Fewer mammograms mean more positive nodes?

Fewer mammograms mean more positive nodes?

5/12/2013

CHICAGO -- The frequency of mammography may not have an impact on the size of tumors when they're discovered, but fewer screens may be associated with more lymph node positivity, researchers reported here.

In a single-center retrospective study, there were no significant differences in tumor size or in stage 0 or 1 disease whether women had scans every year or every 3 years, according to Lilian Wang, MD, of Feinberg School of Medicine at Northwestern University, and colleagues.

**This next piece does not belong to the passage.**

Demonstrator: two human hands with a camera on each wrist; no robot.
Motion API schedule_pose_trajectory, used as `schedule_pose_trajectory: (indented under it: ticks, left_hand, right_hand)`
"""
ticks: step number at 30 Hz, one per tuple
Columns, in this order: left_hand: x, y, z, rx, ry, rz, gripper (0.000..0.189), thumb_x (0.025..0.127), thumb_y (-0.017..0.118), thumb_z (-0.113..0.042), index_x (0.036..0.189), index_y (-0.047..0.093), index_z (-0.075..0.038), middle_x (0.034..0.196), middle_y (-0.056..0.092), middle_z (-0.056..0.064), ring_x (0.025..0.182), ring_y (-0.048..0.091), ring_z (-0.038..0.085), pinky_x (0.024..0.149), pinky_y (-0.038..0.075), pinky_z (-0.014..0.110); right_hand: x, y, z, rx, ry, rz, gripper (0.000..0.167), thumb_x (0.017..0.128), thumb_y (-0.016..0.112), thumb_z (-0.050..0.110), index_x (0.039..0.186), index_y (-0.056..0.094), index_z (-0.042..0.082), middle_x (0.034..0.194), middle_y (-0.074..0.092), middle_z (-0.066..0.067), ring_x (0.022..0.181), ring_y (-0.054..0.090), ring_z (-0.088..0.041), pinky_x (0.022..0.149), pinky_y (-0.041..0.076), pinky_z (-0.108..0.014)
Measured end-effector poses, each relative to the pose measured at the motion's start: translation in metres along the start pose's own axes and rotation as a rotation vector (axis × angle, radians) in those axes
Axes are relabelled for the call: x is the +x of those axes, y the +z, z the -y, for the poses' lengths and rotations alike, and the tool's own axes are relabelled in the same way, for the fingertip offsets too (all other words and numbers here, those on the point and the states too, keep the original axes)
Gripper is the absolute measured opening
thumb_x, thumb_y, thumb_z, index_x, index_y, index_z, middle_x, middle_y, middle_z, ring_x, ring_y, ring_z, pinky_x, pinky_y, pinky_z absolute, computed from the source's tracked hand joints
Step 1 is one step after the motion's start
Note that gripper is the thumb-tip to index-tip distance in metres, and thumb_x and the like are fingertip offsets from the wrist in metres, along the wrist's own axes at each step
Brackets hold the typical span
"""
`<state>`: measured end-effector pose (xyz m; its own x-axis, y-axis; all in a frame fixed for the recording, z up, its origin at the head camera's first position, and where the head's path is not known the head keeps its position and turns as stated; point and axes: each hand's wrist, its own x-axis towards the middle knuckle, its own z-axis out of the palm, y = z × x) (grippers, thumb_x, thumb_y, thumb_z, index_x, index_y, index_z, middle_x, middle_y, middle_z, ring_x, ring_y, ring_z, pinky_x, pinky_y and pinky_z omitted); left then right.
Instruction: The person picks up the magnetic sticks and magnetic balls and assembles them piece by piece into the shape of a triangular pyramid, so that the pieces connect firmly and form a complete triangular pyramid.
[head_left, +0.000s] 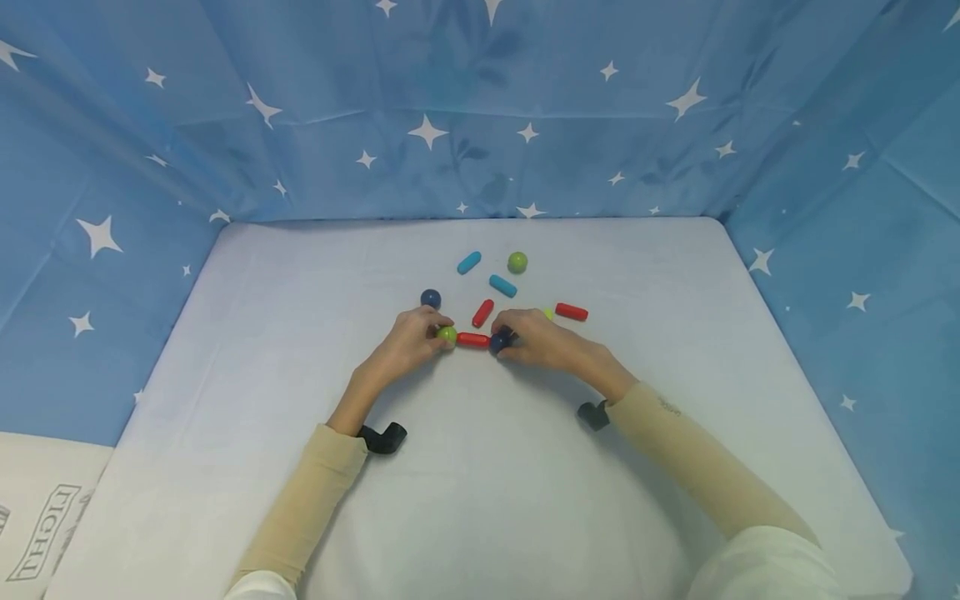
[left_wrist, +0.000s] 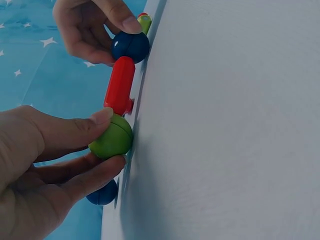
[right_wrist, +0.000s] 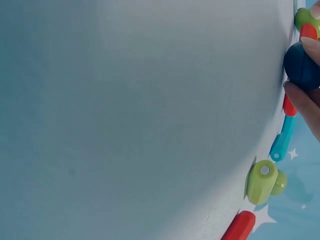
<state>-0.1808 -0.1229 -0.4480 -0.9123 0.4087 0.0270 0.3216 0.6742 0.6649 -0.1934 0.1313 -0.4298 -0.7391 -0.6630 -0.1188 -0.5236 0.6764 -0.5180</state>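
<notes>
Between its thumb and fingers my left hand (head_left: 408,342) pinches a green ball (left_wrist: 112,137). A red rod (left_wrist: 120,85) runs from that ball to a dark blue ball (left_wrist: 130,47), touching both. On the blue ball's far side, my right hand (head_left: 542,337) grips it with thumb and fingers. The three pieces form a straight line low over the white table. Whether the rod's ends sit inside the balls cannot be seen. A second dark blue ball (head_left: 431,298) lies just beyond the left hand.
Behind the hands lie two light blue rods (head_left: 469,262), another green ball (head_left: 517,262) and a short red rod (head_left: 483,313). Another red rod (head_left: 572,312) and a yellow-green rod (right_wrist: 262,185) are by the right hand. Star-patterned blue curtains (head_left: 480,100) border the white table (head_left: 465,500).
</notes>
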Motion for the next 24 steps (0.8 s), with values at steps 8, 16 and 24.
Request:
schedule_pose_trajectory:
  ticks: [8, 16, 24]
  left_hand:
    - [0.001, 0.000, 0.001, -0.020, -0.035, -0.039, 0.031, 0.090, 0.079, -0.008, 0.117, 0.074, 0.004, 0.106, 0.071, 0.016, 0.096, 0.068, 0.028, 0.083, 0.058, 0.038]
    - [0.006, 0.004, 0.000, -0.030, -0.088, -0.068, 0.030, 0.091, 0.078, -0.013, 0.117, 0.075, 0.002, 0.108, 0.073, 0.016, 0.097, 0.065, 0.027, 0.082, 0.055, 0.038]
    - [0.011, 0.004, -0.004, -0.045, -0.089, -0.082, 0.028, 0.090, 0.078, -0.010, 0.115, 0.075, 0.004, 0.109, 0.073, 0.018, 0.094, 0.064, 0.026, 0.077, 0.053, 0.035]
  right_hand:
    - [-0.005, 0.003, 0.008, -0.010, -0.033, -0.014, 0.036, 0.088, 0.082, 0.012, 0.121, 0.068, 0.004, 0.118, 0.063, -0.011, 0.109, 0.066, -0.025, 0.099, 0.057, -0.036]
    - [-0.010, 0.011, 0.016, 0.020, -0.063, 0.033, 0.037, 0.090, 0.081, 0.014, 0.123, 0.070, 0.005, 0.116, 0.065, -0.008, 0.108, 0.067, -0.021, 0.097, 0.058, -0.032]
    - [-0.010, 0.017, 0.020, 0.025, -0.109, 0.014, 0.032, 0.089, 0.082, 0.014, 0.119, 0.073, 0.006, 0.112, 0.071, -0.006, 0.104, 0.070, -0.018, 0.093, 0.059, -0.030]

But those who were screened every 1.5 to 3 years, or at longer intervals than 3 years, had significantly higher rates of lymph node positivity than those who were screened at close to an annual basis, they reported at the Radiological Society of North America meeting here.

"Women screened at intervals less than one-and-a-half years are statistically less likely to have cancer spread to their lymph nodes," Wang said during a press briefing, adding that these findings support the recommendations of several advocacy organizations.

And previous work has shown that lymph node positivity is associated with worse disease and worse outcomes, particularly in terms of mortality.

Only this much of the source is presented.